Johan Sebastián Durán Guerrero was 25 years old, from Bucaramanga, Colombia.

He drove for Spark, the delivery platform.

He came to the United States in 2023 to build something better for a daughter who was still a baby then, and who is three now.

His partner, Martha Karolina Rojas Alvarez, spoke publicly for the first time Thursday, fighting through tears and a translator, and said he did everything to see her happy — that he fulfilled their daughter Dulce’s every wish.

Painted photo of Johan Sebastián Durán Guerrero, the young father killed in the Biddeford ICE shooting.
Johan Sebastián Durán Guerrero, 25, was shot and killed by ICE in front of his little girl. (Original photo from his Facebook profile)
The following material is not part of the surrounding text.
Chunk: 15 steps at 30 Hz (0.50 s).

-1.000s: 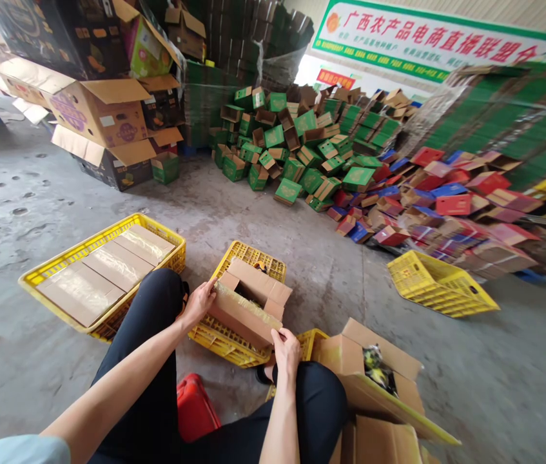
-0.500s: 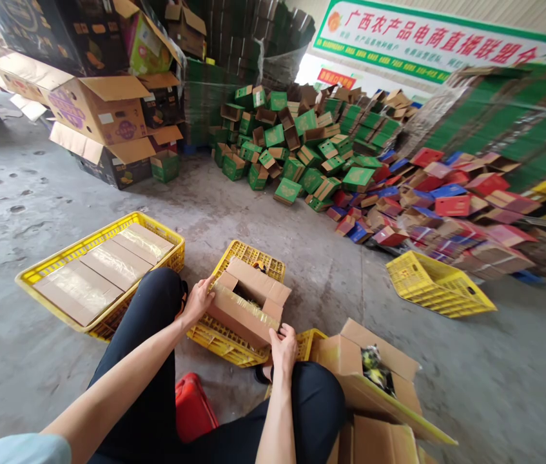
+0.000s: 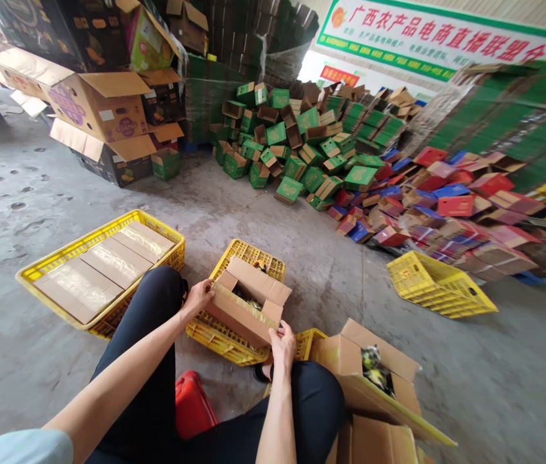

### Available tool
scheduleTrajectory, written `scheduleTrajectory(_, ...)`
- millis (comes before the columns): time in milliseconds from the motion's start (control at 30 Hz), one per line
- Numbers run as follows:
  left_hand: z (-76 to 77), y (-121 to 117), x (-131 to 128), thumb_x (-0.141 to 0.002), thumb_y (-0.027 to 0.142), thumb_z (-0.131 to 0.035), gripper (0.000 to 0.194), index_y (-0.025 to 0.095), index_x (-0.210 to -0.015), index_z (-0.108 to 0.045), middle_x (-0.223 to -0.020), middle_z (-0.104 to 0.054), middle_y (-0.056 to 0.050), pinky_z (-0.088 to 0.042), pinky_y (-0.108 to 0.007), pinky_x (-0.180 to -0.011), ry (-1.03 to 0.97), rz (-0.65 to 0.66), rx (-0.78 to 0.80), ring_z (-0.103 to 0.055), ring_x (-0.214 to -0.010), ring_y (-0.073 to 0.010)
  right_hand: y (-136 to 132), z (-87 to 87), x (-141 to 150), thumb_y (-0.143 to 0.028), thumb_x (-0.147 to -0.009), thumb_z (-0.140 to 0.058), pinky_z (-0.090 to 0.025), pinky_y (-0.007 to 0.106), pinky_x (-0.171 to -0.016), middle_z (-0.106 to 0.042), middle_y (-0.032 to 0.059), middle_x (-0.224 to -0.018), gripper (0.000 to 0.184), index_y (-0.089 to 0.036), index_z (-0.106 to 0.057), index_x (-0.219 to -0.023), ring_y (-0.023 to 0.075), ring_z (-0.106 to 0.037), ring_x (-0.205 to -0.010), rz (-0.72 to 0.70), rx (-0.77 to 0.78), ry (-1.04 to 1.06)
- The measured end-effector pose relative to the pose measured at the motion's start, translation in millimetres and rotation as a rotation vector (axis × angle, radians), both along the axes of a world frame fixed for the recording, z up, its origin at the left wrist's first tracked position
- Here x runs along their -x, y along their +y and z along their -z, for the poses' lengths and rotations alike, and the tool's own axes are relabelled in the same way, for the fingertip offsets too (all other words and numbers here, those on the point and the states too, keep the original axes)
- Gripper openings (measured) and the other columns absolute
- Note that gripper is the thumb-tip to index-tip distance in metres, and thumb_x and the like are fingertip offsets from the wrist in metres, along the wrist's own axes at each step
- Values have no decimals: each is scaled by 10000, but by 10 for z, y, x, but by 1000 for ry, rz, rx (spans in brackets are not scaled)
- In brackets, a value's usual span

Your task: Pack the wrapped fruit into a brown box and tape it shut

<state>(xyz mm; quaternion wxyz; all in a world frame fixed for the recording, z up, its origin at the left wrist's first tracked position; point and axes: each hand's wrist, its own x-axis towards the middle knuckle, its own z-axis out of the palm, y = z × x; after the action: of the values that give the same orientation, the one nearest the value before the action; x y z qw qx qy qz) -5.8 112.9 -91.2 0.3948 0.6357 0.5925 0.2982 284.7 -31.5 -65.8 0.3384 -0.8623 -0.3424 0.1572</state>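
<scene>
A brown cardboard box (image 3: 240, 317) rests on an upturned-looking yellow plastic crate (image 3: 227, 348) in front of my knees. Its top flaps stand open, and dark and yellowish-green contents (image 3: 253, 303) show partly inside. At the near flap's left corner, my left hand (image 3: 198, 298) pinches the cardboard between thumb and fingers. My right hand (image 3: 282, 341) grips the same flap at its right corner. A strip of clear tape runs along that flap's edge. Behind the box, a small black-and-orange object (image 3: 260, 265), perhaps a tape dispenser, lies on the crate.
On the left, a yellow crate (image 3: 28, 276) holds several taped boxes (image 3: 115, 261). An open carton (image 3: 345, 354) with bagged contents stands by my right knee. A red object (image 3: 194, 406) lies between my legs. Another yellow crate (image 3: 439, 287) and piled green boxes (image 3: 288, 189) are farther off.
The near flap leans slightly more toward me, and a little more of the box's contents shows. Both hands keep their hold at its corners.
</scene>
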Motion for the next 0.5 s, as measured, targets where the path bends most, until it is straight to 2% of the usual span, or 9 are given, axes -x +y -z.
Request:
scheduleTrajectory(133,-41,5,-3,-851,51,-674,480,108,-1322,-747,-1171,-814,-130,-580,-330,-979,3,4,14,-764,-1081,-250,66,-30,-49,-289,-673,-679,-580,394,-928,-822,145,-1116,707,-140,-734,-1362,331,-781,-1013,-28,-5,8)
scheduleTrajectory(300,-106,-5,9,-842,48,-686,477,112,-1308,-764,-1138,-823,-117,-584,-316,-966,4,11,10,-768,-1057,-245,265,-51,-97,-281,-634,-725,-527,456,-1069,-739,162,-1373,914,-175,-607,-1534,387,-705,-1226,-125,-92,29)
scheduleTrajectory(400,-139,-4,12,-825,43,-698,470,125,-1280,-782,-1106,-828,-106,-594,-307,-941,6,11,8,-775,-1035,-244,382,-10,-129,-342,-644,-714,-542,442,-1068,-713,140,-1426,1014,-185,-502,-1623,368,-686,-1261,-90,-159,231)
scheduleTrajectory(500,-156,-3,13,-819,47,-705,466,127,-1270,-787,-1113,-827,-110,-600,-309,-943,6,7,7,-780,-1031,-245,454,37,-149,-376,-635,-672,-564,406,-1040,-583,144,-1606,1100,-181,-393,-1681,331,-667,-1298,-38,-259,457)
On the morning of July 13, at the corner of Pool and Hill streets in Biddeford, Maine, a federal agent fired six shots into his white Kia.

His daughter, wearing Bluey pajamas and a pink backpack, and her mother stood nearby in the aftermath, crying, while agents pulled him from the car.

He was not the man ICE was looking for.

This week, we learned who fired those shots — and that the government had a decade of warning.

The government wouldn’t name him, so his ex-wife did.

The agent is David Michael Brouillette, 37, of Manchester, Maine — an Army veteran and licensed real estate agent who joined ICE within the past year.

The Department of Homeland Security did not identify him.

It still hasn’t.

An ICE spokesperson told reporters the agency would never confirm or deny “attempts to dox our law enforcement officers” — a striking posture, given that Maine State Police and other local agencies routinely release the names of officers involved in shootings within days.

We know his name because his ex-wife told reporters.

Ashley Brouillette says he called her on a Facebook audio call shortly after the shooting and admitted he had killed Durán Guerrero.

She told the Portland Press Herald he asked her to lie for him and cover for his character, and that he sounded unusually calm.

Their 18-year-old daughter, Madison, told the AP her father called her Wednesday and said the same thing.

What was in the file

Brouillette has no criminal record in Maine — a check with the Department of Public Safety came back empty.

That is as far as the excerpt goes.